Apesar de garantir ao El País que até 2018 não tinha tido qualquer conhecimento do roubo, e-mails a que o jornal teve acesso provam o contrário. “Achámos que era necessário ter mais informações antes de apresentar queixa”, acabou por reconhecer a diretora, no cargo desde 2013. “Queríamos saber quando chegou a cópia forjada, o percurso do livro, e quando desapareceu. A investigação não estava terminada, ainda precisávamos de recolher mais informações.”

Curiosamente, uma das pistas que a equipa da Biblioteca Nacional de Espanha descobriu entretanto foi que, de entre a limitada lista de leitores que acederam ao Sidereus Nuncius (que já em 1987 tinha sido roubado, mas foi recuperado em 1989), constava o nome de César Ovidio Gómez Rivero, nada menos do que o falso investigador uruguaio que em 2007 levou daquela mesma biblioteca vários mapas-mundo que arrancou da Cosmografia de Ptolomeu, de 1482.
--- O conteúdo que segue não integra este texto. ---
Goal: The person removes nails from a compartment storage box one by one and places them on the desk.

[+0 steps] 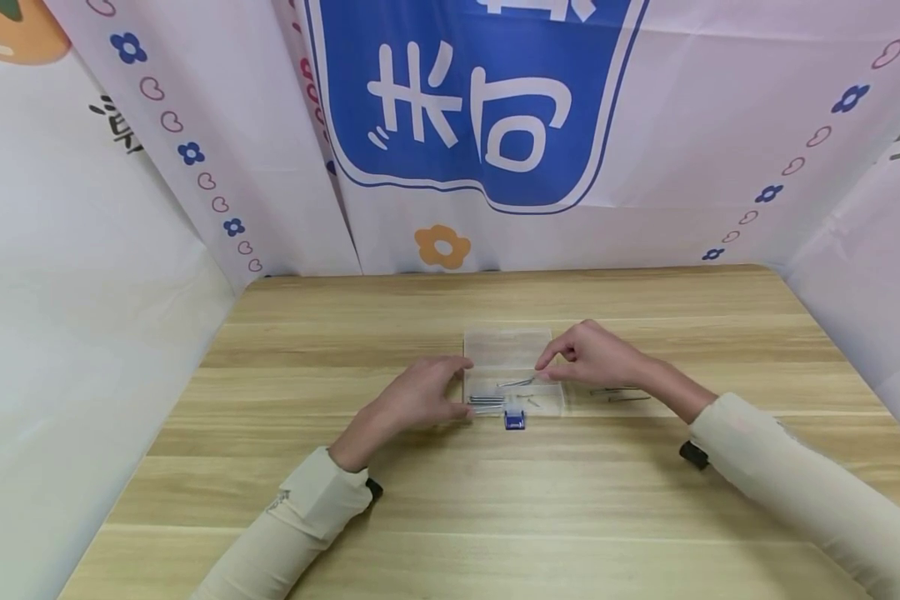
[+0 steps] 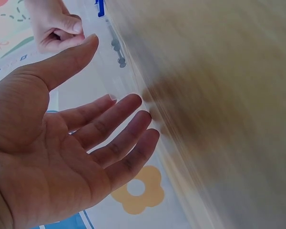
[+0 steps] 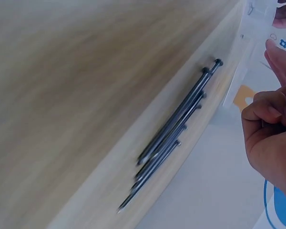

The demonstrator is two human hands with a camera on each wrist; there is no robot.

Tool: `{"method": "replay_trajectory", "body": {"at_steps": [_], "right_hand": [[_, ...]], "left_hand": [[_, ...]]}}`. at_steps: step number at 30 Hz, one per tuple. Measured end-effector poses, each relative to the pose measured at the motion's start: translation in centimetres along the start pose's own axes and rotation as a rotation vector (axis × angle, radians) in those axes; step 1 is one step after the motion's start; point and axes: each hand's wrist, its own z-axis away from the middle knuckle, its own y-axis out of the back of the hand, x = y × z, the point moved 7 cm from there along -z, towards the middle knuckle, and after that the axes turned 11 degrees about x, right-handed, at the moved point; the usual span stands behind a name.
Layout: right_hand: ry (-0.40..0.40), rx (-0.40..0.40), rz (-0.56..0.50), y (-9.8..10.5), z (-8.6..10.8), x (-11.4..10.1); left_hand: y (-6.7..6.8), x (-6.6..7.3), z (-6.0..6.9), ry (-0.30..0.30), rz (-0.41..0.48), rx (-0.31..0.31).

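Observation:
A clear plastic box (image 1: 506, 343) lies with its lid raised at the middle of the table. Several long nails (image 1: 486, 401) rest in its left part, and smaller nails (image 1: 528, 403) lie farther right. My left hand (image 1: 423, 392) is at the box's left side, its fingers spread and loosely bent; the left wrist view shows the palm (image 2: 52, 157) holding nothing. Over the box's right part, my right hand (image 1: 588, 354) pinches nails (image 1: 517, 382) between thumb and forefinger, with the other fingers curled in. Their pinched ends are partly hidden.
More nails (image 3: 174, 124) lie side by side on the wooden table (image 1: 450, 508), right of the box beneath my right wrist. A blue latch (image 1: 515, 420) sits at the box's front edge. Printed cloth (image 1: 645, 225) hangs behind the table and at both sides.

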Motion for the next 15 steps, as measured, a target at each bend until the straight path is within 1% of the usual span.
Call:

Foi em 2004, três anos antes de roubar os mapas, que acabaram por ser recuperados em Nova Iorque e em Sidney, que Rivero consultou o Sidereus Nuncius. Uma vez que o uruguaio é o principal suspeito deste novo crime, isso significa que o original de Galileu Galilei pode afinal estar desaparecido há bem mais do que sete anos.